* _EXERCISE DIRECTIONS_:
When "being" occurs in a line of the material, copy that line.

* _DATA_:
########################################
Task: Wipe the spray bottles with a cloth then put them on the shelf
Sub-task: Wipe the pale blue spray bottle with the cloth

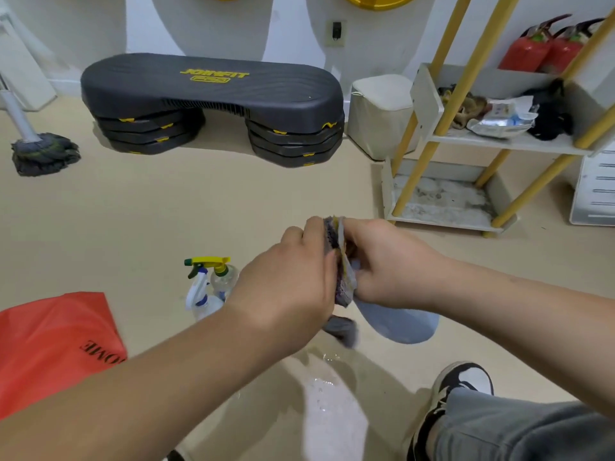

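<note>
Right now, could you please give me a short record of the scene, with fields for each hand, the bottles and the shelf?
left hand: grips the cloth, pressing it against the held bottle
right hand: holds the blue-grey bottle
spray bottles: two, standing together on the floor, left of the hands
shelf: at right; no bottle on the visible tiers
floor: wet patch below the hands

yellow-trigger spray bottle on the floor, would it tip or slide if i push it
Probably light: the yellow-trigger bottle looks like clear plastic. It may tip rather than slide, standing upright under a bulky trigger head. A push would likely knock the white-trigger bottle beside it.
</note>
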`<move>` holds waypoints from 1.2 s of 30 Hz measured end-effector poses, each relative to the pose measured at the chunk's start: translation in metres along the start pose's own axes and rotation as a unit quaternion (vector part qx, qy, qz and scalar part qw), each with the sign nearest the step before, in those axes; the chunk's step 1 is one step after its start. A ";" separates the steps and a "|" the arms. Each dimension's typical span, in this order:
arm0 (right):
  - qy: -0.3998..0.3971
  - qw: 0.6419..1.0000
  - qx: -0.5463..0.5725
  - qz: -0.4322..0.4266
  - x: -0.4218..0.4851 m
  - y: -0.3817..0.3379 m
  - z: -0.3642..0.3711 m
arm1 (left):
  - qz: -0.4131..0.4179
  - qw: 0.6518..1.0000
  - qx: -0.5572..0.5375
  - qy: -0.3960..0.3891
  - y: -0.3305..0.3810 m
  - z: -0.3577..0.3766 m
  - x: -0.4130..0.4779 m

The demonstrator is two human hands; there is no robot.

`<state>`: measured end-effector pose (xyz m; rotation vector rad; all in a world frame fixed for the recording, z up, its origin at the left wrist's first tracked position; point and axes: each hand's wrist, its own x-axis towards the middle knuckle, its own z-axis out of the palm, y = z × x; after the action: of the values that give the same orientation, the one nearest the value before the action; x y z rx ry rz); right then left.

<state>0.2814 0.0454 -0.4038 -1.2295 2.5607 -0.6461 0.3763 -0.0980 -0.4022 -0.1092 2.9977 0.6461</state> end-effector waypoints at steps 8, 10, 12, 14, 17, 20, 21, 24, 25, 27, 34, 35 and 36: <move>0.012 1.000 -0.004 -0.001 -0.002 -0.005 -0.001 | -0.122 0.944 -0.306 0.023 -0.019 -0.007 0.021; 0.008 1.000 -0.011 0.009 0.000 -0.004 0.001 | -0.071 0.992 -0.091 0.045 -0.006 0.001 0.012; 0.002 1.000 -0.001 0.011 0.000 -0.004 0.000 | -0.008 0.999 0.025 0.043 0.005 0.002 0.003; 0.004 1.000 0.022 0.008 -0.001 -0.004 -0.003 | 0.004 0.997 -0.055 0.057 -0.003 0.003 0.010; -0.003 0.999 0.027 0.019 -0.002 -0.005 -0.002 | -0.047 0.971 -0.228 0.043 -0.023 -0.001 0.027; -0.022 0.999 0.014 0.045 -0.002 -0.007 -0.001 | -0.104 0.951 -0.291 0.027 -0.036 -0.006 0.033; -0.014 0.998 0.032 0.057 -0.003 -0.006 -0.004 | -0.123 0.942 -0.310 0.034 -0.042 -0.008 0.035; -0.012 0.994 0.086 0.069 -0.006 0.000 -0.010 | -0.162 0.902 -0.391 0.091 -0.061 -0.023 0.036; -0.016 0.994 0.089 0.064 -0.007 0.001 -0.009 | -0.158 0.893 -0.408 0.107 -0.065 -0.027 0.035; -0.014 0.994 0.092 0.055 -0.008 0.002 -0.008 | -0.130 0.908 -0.374 0.135 -0.069 -0.033 0.034; -0.009 0.991 0.124 0.048 -0.004 0.001 -0.007 | 0.058 0.965 -0.219 0.131 -0.028 -0.029 0.003; -0.005 0.989 0.141 0.038 -0.004 0.001 -0.006 | 0.074 0.965 -0.233 0.095 -0.020 -0.024 -0.003; 0.001 0.988 0.150 0.027 -0.004 0.000 -0.005 | 0.076 0.965 -0.240 0.076 -0.013 -0.018 -0.005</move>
<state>0.2824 0.0499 -0.3994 -1.0544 2.3767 -0.9778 0.3817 -0.1170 -0.3911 0.0478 2.9375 1.4343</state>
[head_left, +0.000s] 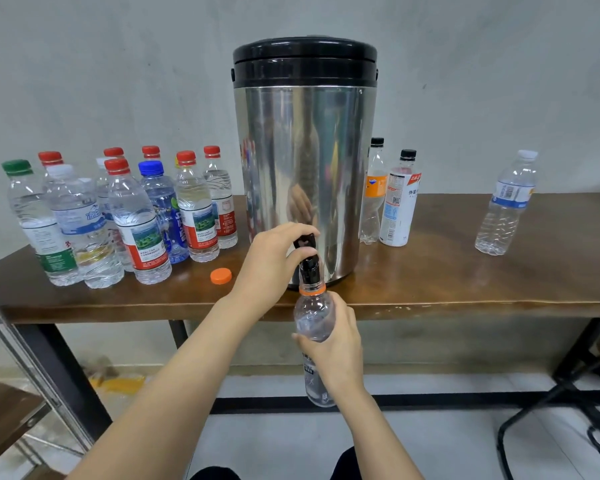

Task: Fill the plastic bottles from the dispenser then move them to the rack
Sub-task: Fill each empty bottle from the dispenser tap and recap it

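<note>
- Holding the bottle [314, 317] upright below the table [465, 271] edge, my right hand [338, 348] wraps its fingers round the clear body, with the bottle's neck up against the spout.
- My left hand [274, 251] pinches the black tap lever [305, 242] on the steel dispenser [305, 161].
- An orange cap [221, 275] lies just left of the dispenser, and the capped bottles [136, 220] are clustered beyond it.

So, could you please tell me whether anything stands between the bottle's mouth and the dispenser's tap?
Nothing visible does. The right hand holds the bottle with its neck right up under the tap, and the orange cap lies off on the table. The left hand grips the tap lever.
</note>
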A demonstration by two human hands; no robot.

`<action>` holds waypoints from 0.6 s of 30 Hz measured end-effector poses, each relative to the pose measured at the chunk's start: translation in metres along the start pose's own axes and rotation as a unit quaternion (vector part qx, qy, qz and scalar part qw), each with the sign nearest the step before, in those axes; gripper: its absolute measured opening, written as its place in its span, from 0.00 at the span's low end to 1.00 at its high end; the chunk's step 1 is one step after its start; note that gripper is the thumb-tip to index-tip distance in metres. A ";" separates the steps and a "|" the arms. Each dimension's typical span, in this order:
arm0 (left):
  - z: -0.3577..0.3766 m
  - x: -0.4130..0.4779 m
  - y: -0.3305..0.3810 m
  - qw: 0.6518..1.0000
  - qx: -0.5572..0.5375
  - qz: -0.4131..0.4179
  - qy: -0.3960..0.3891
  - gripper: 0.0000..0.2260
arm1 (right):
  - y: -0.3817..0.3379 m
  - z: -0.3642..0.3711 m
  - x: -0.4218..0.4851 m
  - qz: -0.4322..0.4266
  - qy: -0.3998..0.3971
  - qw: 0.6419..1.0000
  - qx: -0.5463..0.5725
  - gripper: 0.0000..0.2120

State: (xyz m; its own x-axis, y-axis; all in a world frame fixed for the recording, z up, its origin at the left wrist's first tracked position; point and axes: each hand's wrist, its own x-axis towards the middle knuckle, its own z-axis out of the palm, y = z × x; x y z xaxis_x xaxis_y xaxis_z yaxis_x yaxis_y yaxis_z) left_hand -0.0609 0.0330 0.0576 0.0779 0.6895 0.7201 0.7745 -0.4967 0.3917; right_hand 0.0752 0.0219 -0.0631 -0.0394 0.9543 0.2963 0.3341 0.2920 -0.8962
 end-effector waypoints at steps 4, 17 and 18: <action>0.006 -0.002 -0.002 0.999 0.018 0.009 0.043 0.09 | 0.000 0.000 0.000 -0.004 0.000 1.000 0.003 0.39; 0.009 -0.037 -0.008 0.980 0.100 0.126 0.113 0.05 | 0.002 0.002 0.000 0.000 0.009 1.000 0.005 0.39; 0.013 -0.045 -0.011 0.981 0.087 0.127 0.114 0.07 | 0.002 0.003 0.000 -0.002 0.011 1.000 0.004 0.39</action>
State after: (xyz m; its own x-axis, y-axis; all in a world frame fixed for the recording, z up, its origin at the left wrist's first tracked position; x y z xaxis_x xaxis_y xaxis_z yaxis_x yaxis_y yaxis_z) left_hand -0.0648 0.0145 0.0137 0.1553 0.4086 0.8994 0.8448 -0.5269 0.0934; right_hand 0.0732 0.0228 -0.0654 -0.0203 0.9516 0.3067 0.3262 0.2962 -0.8977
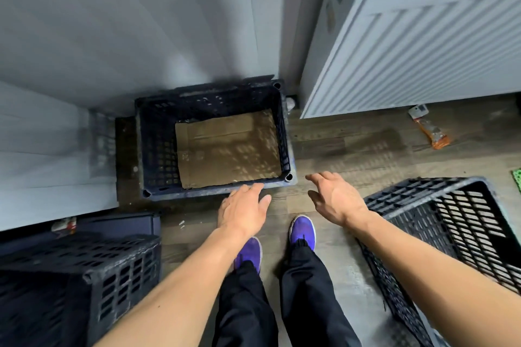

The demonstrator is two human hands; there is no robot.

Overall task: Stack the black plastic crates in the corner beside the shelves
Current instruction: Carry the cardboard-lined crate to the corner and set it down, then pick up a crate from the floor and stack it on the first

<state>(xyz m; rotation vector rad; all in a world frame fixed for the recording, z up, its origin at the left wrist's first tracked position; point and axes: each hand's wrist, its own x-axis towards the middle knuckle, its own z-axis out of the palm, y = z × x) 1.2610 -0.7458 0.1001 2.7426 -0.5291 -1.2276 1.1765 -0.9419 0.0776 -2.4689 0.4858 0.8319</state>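
Note:
A black plastic crate (158, 149) stands upright on the floor in the corner, with a flat sheet of cardboard (228, 149) lying inside it. My left hand (244, 207) hovers at its near rim, fingers straight, holding nothing. My right hand (335, 197) is spread open just right of that crate, also holding nothing. A second black crate (439, 220) lies tipped on its side at the right. A third black crate (93, 265) sits at the lower left, bottom side up.
Grey wall panels (112, 22) close the corner at the back and left. A white radiator (423, 51) stands at the right. An orange wrapper (431, 132) lies on the wood floor. My purple shoes (303, 229) stand between the crates.

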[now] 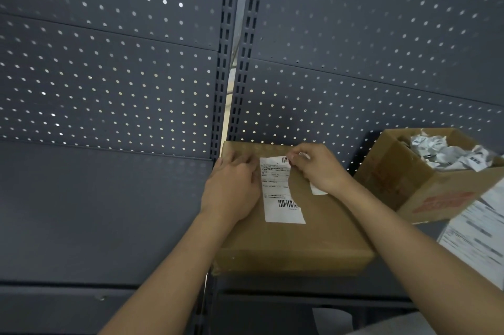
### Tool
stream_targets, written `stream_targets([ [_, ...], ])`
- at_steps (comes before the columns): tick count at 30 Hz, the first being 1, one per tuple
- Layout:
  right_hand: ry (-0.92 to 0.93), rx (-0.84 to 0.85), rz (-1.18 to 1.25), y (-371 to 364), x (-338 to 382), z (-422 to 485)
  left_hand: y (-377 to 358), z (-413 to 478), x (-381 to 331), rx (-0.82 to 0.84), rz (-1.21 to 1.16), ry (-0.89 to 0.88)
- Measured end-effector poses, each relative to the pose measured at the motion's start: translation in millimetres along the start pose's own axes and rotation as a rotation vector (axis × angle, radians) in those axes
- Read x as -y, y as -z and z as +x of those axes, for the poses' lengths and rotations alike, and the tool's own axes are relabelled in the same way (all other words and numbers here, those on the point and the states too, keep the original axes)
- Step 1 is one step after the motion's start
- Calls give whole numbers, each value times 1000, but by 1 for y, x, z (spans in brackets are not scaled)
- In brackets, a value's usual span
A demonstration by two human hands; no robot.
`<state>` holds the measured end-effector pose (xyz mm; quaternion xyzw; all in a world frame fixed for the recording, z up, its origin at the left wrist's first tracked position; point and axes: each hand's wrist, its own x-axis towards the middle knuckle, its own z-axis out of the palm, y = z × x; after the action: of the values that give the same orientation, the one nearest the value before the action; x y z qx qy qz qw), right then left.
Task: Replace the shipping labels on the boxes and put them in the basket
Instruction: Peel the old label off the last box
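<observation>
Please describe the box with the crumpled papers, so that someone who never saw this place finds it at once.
Below the grey pegboard wall, a closed carton lies flat, bearing a white shipping label. Right of it stands a second cardboard box. It alone is open on top, filled with crumpled white paper, with red print on its side.

Closed box [289, 239] on the shelf [95, 212] before the perforated back panel [109, 75], bearing a shipping label [281, 193] between the left hand [231, 187] and the right hand [319, 168], which is at the label's far right corner; to the right, an open box [403, 182] holding crumpled paper [447, 152], and nearer, possibly printed sheets [480, 239].
</observation>
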<state>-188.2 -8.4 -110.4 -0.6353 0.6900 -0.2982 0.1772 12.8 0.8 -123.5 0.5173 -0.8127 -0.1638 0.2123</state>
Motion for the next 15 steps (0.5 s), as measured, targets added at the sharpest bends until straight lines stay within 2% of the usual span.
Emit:
stream_targets([
  [6, -6, -2, -104, 1, 8, -2, -2, 2, 2, -3, 3, -10],
  [10, 10, 14, -275, -3, 12, 0, -3, 2, 3, -12, -7, -10],
  [15, 99, -93, -332, -11, 17, -12, -5, 3, 3, -21, -19, -17],
])
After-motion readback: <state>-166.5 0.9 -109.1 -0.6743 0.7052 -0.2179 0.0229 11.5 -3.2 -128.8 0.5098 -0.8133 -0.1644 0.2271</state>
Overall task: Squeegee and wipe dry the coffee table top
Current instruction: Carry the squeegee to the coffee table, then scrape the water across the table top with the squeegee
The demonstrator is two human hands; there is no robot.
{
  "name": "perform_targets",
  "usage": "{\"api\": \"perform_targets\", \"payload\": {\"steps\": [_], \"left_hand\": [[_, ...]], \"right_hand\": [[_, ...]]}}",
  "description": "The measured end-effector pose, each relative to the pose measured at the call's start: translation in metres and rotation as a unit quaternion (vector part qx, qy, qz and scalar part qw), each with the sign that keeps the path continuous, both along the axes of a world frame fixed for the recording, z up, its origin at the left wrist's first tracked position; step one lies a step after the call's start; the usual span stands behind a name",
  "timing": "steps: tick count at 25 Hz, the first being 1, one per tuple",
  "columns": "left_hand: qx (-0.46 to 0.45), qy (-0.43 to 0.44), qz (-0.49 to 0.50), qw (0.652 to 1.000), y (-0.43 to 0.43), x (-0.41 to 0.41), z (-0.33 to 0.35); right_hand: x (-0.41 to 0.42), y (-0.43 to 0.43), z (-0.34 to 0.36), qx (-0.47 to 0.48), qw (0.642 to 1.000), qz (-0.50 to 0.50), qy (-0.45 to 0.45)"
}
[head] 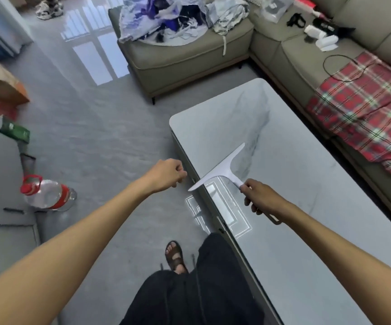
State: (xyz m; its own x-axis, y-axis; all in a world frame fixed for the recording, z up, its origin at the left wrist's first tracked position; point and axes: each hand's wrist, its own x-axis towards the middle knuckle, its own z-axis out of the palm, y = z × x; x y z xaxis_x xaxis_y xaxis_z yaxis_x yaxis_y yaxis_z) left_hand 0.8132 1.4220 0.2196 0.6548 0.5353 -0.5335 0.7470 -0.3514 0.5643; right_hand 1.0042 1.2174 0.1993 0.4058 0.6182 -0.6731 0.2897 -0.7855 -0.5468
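your right hand [259,198] grips the white squeegee [222,170] over the coffee table [307,179] edge. your left hand [166,175] is curled, holding nothing. you are squeegeeing; next pull it flat across.

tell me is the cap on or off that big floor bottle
On: the red cap sits on the neck of the clear bottle.

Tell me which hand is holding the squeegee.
The right hand grips the white squeegee by its handle over the coffee table; the left hand is curled and empty.
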Motion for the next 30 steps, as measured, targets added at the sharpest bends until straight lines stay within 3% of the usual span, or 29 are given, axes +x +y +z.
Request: {"api": "perform_targets", "payload": {"steps": [4, 8, 11, 17, 21, 26, 30], "left_hand": [[-0.021, 0.0, 0.058, 0.998, 0.096, 0.053, -0.046], [-0.039, 0.049, 0.109, 0.992, 0.182, 0.097, -0.127], [-0.045, 0.09, 0.114, 0.988, 0.233, 0.124, -0.174], [0.042, 0.099, 0.104, 0.989, 0.337, 0.186, -0.277], [0.021, 0.098, 0.066, 0.993, 0.383, 0.21, -0.338], [-0.005, 0.084, -0.001, 0.996, 0.4, 0.228, -0.383], [-0.012, 0.102, -0.094, 0.99, 0.392, 0.238, -0.391]], "right_hand": [[0.046, 0.086, -0.047, -0.022, 0.999, 0.015, -0.024], [0.102, 0.176, -0.131, -0.081, 0.996, 0.02, 0.031], [0.136, 0.234, -0.177, -0.111, 0.992, 0.052, -0.016], [0.169, 0.363, -0.271, -0.067, 0.981, 0.141, -0.114], [0.149, 0.43, -0.32, -0.036, 0.977, 0.163, -0.134], [0.129, 0.447, -0.354, -0.061, 0.98, 0.097, -0.162], [0.14, 0.398, -0.352, -0.085, 0.974, 0.051, -0.202]]}}
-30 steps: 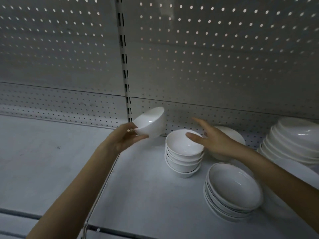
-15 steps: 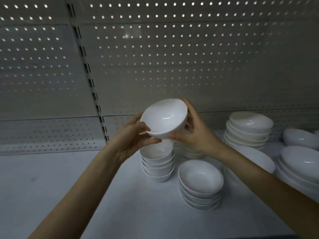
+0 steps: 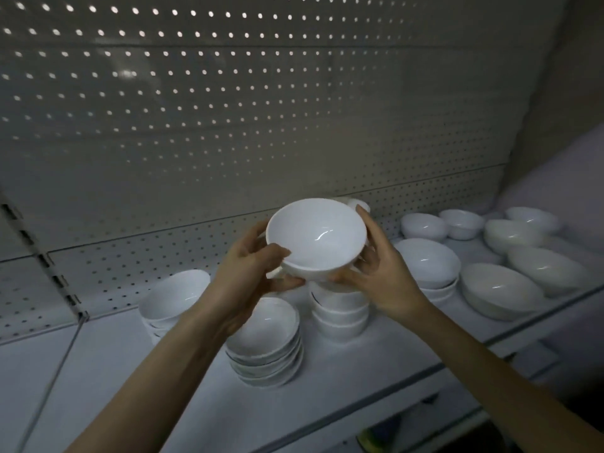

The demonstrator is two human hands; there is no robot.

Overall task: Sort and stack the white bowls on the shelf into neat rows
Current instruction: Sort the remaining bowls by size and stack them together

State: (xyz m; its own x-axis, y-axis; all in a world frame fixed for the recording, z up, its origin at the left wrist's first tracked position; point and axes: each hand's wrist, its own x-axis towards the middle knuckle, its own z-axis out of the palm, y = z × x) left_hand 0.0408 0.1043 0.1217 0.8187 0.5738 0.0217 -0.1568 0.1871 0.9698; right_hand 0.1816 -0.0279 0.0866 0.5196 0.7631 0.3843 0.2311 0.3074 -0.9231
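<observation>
I hold a white bowl (image 3: 315, 238) in the air above the shelf with both hands. My left hand (image 3: 251, 273) grips its left rim and underside. My right hand (image 3: 379, 273) curls round its right side. Directly below it stands a stack of small deep bowls (image 3: 340, 317). A stack of shallower bowls (image 3: 266, 346) sits in front of my left wrist, and another stack of bowls (image 3: 170, 297) stands at the left near the back panel.
Several loose white bowls and low stacks (image 3: 428, 259) spread along the right of the white shelf (image 3: 327, 380). A perforated back panel (image 3: 228, 125) rises behind. The shelf's front edge (image 3: 376, 397) runs diagonally at the lower right.
My right hand joined my left on the bowl, which rose and turned its opening toward me. The camera swung right, bringing more bowls on the right into view.
</observation>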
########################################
* _FINISHED EXERCISE_:
- at_steps (comes before the columns): tick count at 30 Hz, the first being 1, one per tuple
  "timing": "steps: tick count at 25 Hz, the first being 1, one per tuple",

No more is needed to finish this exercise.